**TASK GOAL:** Which lines of the records hold the string "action"? Report only how many of them there are.

===== DATASET ENTRIES

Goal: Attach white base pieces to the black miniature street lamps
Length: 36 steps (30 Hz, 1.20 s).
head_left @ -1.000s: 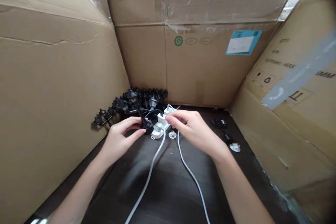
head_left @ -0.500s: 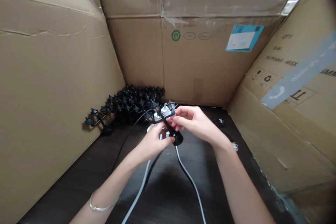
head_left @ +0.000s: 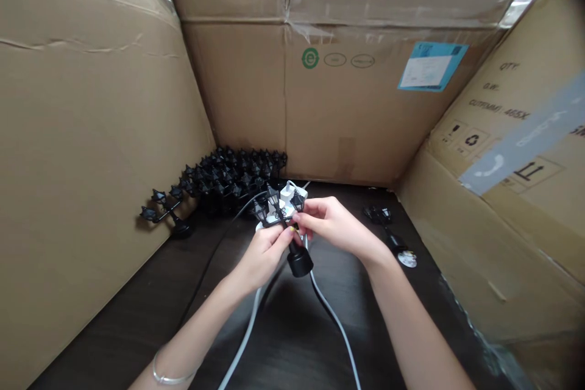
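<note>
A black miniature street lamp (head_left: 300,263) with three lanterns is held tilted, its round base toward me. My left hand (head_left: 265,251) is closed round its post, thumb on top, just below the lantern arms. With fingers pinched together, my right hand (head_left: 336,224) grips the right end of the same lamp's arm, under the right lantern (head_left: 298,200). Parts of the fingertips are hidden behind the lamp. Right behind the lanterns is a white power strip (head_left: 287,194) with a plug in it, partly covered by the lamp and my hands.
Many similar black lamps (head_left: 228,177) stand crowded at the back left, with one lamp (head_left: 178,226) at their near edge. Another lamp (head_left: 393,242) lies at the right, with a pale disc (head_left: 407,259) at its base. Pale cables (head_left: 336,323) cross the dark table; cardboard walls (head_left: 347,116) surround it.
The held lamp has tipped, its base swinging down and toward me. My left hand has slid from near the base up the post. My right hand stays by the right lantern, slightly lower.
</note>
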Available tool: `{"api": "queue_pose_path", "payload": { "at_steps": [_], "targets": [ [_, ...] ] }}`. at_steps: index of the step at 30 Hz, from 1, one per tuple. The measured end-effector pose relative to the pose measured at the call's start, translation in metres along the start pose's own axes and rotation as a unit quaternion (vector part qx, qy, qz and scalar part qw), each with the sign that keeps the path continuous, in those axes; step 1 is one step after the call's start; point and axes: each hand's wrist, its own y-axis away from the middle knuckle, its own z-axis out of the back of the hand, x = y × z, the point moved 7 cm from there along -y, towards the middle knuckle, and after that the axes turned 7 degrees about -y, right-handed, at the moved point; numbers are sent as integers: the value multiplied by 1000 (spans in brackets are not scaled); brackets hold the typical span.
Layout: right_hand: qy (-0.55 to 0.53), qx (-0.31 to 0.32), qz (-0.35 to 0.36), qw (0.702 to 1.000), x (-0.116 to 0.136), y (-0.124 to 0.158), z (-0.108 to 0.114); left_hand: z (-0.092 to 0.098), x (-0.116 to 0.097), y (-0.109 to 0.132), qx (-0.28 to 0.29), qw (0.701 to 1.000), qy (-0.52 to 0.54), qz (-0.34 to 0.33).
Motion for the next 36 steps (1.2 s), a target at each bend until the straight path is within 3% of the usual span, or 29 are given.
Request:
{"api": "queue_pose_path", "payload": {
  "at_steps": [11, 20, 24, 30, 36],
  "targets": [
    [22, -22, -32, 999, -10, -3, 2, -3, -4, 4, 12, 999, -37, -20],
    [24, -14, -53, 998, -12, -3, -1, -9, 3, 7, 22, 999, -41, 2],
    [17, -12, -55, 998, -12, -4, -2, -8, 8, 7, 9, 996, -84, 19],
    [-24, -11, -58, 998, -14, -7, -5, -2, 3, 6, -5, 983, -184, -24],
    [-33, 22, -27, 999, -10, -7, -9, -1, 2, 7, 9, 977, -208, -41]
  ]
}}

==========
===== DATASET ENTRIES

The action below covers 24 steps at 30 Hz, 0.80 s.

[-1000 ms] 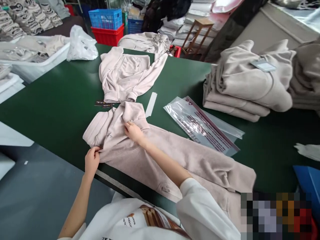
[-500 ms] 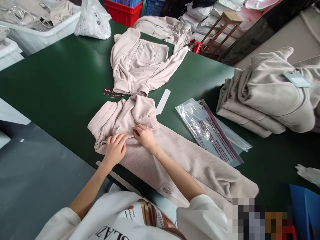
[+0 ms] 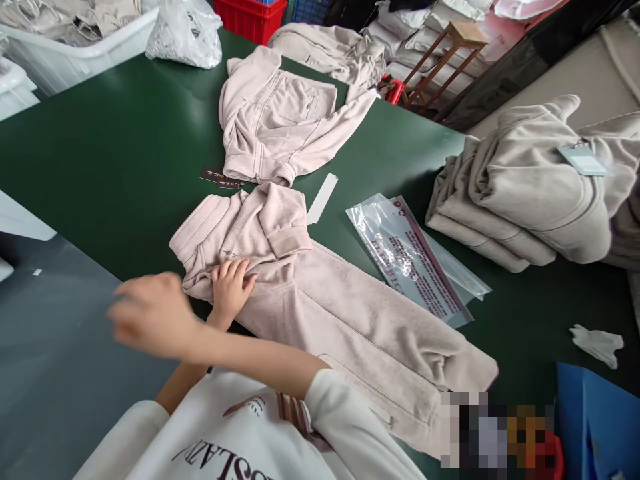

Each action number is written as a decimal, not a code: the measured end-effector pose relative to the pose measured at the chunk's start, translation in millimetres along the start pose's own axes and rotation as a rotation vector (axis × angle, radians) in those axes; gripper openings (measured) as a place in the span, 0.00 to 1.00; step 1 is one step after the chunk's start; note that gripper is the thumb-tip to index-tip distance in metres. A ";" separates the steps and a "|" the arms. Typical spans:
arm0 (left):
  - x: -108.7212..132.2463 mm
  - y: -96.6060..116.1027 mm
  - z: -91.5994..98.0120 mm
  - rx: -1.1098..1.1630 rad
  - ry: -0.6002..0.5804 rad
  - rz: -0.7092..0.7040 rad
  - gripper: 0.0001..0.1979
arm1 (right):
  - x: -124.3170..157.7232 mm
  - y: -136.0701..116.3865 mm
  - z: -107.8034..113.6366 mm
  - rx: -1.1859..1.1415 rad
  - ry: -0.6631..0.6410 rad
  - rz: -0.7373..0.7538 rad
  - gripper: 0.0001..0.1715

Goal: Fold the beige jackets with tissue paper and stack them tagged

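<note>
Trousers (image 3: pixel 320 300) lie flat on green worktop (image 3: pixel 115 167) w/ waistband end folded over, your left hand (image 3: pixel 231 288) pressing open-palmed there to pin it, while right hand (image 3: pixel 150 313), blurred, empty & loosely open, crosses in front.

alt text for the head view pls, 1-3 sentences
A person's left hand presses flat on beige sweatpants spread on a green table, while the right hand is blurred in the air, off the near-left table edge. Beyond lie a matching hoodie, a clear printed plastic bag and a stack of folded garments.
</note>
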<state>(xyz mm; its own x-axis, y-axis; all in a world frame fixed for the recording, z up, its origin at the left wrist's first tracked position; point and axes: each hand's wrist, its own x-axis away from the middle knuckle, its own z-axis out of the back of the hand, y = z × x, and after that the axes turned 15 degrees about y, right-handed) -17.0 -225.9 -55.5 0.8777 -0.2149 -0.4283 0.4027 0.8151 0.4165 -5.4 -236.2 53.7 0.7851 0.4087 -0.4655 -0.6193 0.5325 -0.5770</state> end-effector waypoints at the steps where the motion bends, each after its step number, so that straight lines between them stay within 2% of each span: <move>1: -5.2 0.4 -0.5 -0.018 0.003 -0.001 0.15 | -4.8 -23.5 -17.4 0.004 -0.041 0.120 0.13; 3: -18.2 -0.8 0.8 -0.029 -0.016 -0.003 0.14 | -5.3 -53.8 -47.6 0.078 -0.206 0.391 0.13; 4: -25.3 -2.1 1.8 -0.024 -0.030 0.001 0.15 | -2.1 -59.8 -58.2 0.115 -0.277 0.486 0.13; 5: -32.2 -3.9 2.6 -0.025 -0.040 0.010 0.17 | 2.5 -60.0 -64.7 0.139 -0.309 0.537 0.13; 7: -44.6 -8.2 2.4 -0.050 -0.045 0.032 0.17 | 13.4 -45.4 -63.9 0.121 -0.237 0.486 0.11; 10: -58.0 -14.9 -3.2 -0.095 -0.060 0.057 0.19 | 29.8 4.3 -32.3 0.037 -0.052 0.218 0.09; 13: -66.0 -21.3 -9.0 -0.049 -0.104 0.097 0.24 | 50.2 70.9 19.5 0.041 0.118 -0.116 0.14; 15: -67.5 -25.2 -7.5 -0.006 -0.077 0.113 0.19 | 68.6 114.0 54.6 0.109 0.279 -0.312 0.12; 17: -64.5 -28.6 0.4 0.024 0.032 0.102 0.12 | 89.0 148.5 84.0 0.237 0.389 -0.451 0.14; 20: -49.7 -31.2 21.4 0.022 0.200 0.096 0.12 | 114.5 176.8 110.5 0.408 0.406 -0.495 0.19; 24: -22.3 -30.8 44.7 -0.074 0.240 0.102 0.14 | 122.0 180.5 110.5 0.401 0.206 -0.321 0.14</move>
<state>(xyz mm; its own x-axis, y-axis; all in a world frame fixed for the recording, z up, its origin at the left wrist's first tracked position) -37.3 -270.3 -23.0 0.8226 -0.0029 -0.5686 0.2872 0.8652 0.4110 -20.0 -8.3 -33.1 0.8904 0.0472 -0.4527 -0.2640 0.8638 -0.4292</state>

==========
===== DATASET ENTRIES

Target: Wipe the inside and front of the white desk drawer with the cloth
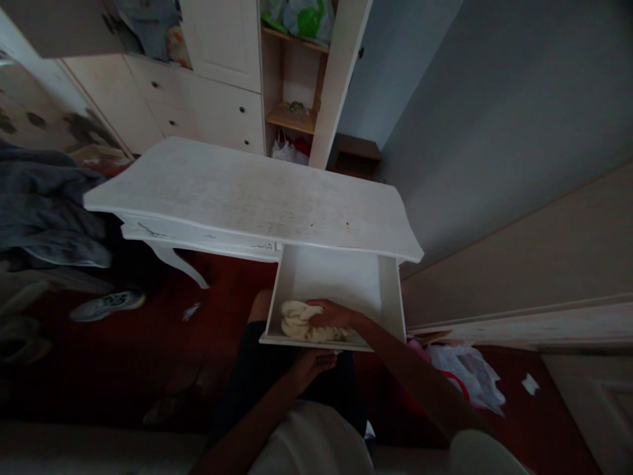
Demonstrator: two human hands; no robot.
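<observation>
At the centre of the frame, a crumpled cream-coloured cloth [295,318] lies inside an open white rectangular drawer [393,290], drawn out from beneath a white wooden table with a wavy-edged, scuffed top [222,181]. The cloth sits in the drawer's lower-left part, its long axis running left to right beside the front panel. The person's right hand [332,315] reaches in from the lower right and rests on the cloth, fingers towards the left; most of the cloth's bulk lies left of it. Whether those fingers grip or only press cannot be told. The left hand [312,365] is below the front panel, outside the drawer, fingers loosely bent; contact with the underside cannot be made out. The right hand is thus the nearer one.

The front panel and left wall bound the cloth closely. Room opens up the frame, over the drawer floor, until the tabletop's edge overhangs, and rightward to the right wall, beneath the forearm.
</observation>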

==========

**TASK ANSWER:** 2